To test the significance of our results, we generated random species assemblages from the individual samples at each site for which we then calculated their ecological dissimilarity. By repeating this procedure many times we obtained a null distribution of ecological dissimilarity for “pre-” and “postextinction” assemblages (Materials and Methods). Comparison of the observed pattern with the prediction of the permuted null model allowed us to evaluate the significance of ecological change.

Results

Of 18 unique MOLs in the preextinction assemblages, none was lost across the boundary when all four sites are viewed jointly (Fig. 1), and only one MOL (MOL18) is restricted to the postextinction assemblage. At this level of functional diversity the complexity of realized ecospace remained virtually unchanged.

Fig. 1.

Fig. 1.

Changes in the proportional abundance of modes of life (MOLs 1–19) represented in marine molluscan assemblages across the Cretaceous–Paleogene boundary. The four analyzed sites (AD) are arranged from north (A) to south (D) and also reflect increasing distances from the Chicxulub impact site. Modes of life are rank ordered according to their preextinction abundance, decreasing from Left to Right. Negative values indicate proportionally declining modes of life and positive values, expanding modes of life across the KPB. Error bars represent the summed SEs of pre- and postextinction proportions. 1, epifaunal, stationary, cemented, suspension feeders; 2, shallow infaunal, motile, deposit feeders; 3, shallow infaunal, facultatively motile, unattached, suspension feeders; 4, epifaunal, stationary, byssate, suspension feeders; 5, shallow infaunal, facultatively motile, byssate, suspension feeders; 6, shallow infaunal, motile, carnivores; 7, epifaunal, facultatively motile, unattached, suspension feeders; 8, epifaunal, motile, herbivores; 9, epifaunal, motile, carnivores; 10, deep infaunal, facultatively motile, surface deposit feeders; 11, deep infaunal, facultatively motile, chemosymbiosis; 12, epifaunal, stationary, unattached, suspension feeders; 13, epifaunal, facultatively motile, herbivores; 14, deep infaunal, facultatively motile, suspension feeders; 15, shallow infaunal, motile, surface deposit feeders; 16, semiinfaunal, stationary, byssate, suspension feeders; 17, shallow infaunal, motile, suspension feeders; 18, infaunal, stationary, boring, suspension feeders; and 19, epifaunal, facultatively motile, byssate, suspension feeders.

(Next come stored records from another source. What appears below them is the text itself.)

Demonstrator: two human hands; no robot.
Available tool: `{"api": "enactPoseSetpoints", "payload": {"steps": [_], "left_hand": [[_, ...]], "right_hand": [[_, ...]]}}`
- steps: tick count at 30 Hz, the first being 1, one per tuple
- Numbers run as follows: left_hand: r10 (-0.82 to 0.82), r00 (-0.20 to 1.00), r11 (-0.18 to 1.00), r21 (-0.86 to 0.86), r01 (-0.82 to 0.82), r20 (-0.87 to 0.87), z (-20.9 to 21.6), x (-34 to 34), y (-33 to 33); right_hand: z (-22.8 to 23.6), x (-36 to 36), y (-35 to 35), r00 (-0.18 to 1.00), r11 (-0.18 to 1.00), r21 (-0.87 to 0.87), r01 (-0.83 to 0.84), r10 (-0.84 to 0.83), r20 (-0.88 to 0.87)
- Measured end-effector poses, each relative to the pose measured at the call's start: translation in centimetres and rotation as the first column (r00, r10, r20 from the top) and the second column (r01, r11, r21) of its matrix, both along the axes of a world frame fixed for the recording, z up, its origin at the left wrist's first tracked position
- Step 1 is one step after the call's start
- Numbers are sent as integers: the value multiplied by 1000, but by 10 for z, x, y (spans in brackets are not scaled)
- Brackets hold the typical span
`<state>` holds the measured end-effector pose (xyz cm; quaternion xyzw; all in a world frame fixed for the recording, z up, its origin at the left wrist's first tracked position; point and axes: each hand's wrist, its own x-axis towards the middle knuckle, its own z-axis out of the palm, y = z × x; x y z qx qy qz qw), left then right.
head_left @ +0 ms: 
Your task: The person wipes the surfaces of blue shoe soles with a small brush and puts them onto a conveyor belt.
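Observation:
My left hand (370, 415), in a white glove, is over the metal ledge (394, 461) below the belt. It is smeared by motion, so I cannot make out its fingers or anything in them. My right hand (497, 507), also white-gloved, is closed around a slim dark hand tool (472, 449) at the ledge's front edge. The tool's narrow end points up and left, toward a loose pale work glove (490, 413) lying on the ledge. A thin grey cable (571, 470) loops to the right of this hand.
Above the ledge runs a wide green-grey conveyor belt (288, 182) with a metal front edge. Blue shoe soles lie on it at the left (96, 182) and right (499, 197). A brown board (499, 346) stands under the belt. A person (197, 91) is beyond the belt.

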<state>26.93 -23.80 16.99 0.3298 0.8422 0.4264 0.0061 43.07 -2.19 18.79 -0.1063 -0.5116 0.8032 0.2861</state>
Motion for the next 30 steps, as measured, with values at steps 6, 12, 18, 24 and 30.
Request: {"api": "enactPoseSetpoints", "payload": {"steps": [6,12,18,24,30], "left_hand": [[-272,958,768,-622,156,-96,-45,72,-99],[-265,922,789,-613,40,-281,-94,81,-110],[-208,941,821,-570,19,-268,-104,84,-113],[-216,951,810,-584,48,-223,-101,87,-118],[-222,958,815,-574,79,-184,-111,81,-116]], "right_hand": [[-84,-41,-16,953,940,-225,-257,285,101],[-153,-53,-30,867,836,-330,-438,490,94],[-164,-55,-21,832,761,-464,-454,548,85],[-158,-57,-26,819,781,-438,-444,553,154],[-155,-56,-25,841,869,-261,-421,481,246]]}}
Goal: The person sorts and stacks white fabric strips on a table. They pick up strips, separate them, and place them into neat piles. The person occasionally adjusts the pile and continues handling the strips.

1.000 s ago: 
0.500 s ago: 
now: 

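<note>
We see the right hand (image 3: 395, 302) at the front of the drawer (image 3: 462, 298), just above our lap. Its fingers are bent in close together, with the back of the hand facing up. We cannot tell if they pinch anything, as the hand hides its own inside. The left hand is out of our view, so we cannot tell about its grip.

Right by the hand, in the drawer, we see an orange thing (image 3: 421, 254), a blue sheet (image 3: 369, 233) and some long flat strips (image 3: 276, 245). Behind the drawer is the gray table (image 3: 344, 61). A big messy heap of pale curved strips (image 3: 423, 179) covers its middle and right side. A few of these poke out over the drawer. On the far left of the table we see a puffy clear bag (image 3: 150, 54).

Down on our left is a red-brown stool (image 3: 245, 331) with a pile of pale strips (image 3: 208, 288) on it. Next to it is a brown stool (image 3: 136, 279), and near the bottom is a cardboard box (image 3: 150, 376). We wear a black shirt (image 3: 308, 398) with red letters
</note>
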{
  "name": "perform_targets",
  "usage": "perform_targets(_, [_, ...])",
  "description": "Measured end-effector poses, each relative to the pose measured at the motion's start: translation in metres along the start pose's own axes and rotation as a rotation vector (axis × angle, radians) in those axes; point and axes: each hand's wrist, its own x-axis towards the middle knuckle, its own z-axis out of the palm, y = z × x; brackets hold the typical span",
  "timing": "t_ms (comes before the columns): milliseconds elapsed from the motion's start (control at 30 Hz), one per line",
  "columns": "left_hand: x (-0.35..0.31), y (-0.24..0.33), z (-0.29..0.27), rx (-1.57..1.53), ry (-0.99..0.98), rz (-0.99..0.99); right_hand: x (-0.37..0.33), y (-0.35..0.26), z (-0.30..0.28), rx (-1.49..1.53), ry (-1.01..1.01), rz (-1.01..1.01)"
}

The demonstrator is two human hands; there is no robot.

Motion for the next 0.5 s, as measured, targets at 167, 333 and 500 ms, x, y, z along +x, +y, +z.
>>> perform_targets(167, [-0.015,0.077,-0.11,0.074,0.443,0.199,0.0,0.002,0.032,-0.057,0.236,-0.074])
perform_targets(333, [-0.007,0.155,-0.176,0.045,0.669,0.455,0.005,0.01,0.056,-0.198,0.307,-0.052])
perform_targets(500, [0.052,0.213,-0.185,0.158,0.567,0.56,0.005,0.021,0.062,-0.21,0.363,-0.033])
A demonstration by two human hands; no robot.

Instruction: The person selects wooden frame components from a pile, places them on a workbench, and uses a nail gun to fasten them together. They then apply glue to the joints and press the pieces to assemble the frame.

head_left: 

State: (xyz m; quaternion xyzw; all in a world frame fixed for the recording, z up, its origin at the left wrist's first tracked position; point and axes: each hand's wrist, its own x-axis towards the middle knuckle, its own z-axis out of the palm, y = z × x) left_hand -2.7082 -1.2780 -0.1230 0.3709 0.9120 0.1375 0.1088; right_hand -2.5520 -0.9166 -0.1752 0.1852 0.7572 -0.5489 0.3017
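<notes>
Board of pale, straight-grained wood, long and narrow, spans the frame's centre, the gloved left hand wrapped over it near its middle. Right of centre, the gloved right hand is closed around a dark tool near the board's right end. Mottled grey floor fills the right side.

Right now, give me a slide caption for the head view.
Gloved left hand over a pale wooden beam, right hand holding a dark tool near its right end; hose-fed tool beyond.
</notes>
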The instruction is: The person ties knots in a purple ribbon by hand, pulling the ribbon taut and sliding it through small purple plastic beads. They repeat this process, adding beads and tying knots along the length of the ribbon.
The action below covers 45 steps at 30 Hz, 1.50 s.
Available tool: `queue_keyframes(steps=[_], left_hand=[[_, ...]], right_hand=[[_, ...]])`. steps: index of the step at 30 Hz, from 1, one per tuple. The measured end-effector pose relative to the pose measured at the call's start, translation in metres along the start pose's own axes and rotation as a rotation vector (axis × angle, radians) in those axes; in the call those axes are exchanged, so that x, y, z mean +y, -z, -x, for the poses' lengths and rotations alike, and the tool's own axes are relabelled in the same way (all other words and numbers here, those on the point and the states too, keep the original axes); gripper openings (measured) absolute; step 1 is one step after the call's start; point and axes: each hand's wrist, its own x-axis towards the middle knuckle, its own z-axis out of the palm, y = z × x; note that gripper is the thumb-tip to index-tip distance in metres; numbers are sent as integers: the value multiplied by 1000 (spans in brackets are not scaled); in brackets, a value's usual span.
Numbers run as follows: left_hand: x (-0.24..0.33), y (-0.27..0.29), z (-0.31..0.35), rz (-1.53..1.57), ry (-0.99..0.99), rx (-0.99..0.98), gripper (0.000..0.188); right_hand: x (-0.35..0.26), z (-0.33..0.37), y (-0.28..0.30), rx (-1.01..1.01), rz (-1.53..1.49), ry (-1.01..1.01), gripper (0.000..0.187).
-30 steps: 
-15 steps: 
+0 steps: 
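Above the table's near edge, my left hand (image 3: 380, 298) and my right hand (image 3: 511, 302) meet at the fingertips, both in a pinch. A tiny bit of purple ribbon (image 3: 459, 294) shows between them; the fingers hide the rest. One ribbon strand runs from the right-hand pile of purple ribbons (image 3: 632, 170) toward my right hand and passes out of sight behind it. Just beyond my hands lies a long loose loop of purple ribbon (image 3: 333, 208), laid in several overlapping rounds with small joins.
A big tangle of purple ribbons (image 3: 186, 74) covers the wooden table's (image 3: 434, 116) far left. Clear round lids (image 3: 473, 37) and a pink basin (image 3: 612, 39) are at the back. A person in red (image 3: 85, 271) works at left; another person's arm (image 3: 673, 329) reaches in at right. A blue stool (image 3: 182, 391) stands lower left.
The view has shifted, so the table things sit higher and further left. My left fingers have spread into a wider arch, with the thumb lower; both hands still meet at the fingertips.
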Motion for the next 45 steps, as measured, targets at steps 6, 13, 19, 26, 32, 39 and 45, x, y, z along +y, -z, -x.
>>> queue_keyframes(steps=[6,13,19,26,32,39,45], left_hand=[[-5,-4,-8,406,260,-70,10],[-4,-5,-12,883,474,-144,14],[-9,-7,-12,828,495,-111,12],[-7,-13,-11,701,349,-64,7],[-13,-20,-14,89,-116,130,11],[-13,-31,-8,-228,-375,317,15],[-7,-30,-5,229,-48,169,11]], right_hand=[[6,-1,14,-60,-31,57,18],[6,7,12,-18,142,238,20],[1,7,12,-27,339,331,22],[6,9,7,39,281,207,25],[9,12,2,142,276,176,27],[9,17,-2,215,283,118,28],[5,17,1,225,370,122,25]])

The individual sites experienced complete losses from the Maastrichtian to the Danian of at least one and up to three MOLs (Table S1). These MOLs were mostly rare in the preextinction assemblages and their disappearance could be stochastic noise (Fig. S1). A notable exception occurred at Bajada del Jagüel, where the second most abundant MOL disappeared at the boundary. This exception is attributable to the extinction of a single, albeit abundant, species of pectinoid bivalves, indicating a lack of redundancy within this MOL at that site. Pectinoids, however, did return to Argentinian offshore environments after they recovered from a global evolutionary bottleneck at the KPB (33). The one or two MOLs that are restricted to the Danian at individual sites (Table S1) only occupy subordinate ranks of the postextinction assemblage, again suggesting stochasticity rather than ecologic signal (Fig. S1).

Despite this general stability in the presence of MOLs, distinct shifts in abundance within MOLs are evident at all sites. These shifts are commonly expressed as decreases within previously top-ranked groups and increases in lower-ranked ones (Fig. 1). Comparison with the null distribution indicates that the ecological dissimilarities between pre- and postextinction assemblages are significantly greater than the expectation of a random sampling of the available sampling pool (Fig. 2A). Additional analyses that control for potential heterogeneities between Maastrichtian and Danian environments confirm the nature and the significance of ecological changes (SI Text S2 and Fig. S2). Ordinations show that samples from pre- and postextinction times form discrete, nonoverlapping groups (Fig. S3), indicating that extensive and persistent ecological reorganizations across the KPG are evident at the community scale as well. We thus reject a scenario in which the ecospace vacated through extinctions or through declines in species abundances was simply refilled during recovery. Likewise, postextinction assemblages exhibit pronounced changes in rank positions and proportional abundances compared with preextinction assemblages from which species that disappeared in the latest Maastrichtian have been removed before analysis (Fig. S4). These differences are also significant as indicated by the corresponding permutation tests (Fig. 2B). We therefore also reject the hypothesis that the postextinction assemblages reflect the ecological residuals of preextinction assemblages after accounting for the extinction-induced losses within MOLs.

Fig. 2.

Fig. 2.

Ecological dissimilarity between preextinction and postextinction molluscan assemblages compared with patterns based on randomized data. (A) Comparison based on full datasets. (B) Comparison after removing species that disappeared in the latest Maastrichtian. Filled circles indicate the observed Bray-Curtis dissimilarity. The box plots show the distribution of dissimilarity values in 500 permutation trials. The solid black lines inside the boxes represent the medians, the Top and Bottom edges of the boxes correspond to the first and third quartiles, and whiskers represent 1.5 times the interquartile range. Points outside the whiskers are outliers (open circles).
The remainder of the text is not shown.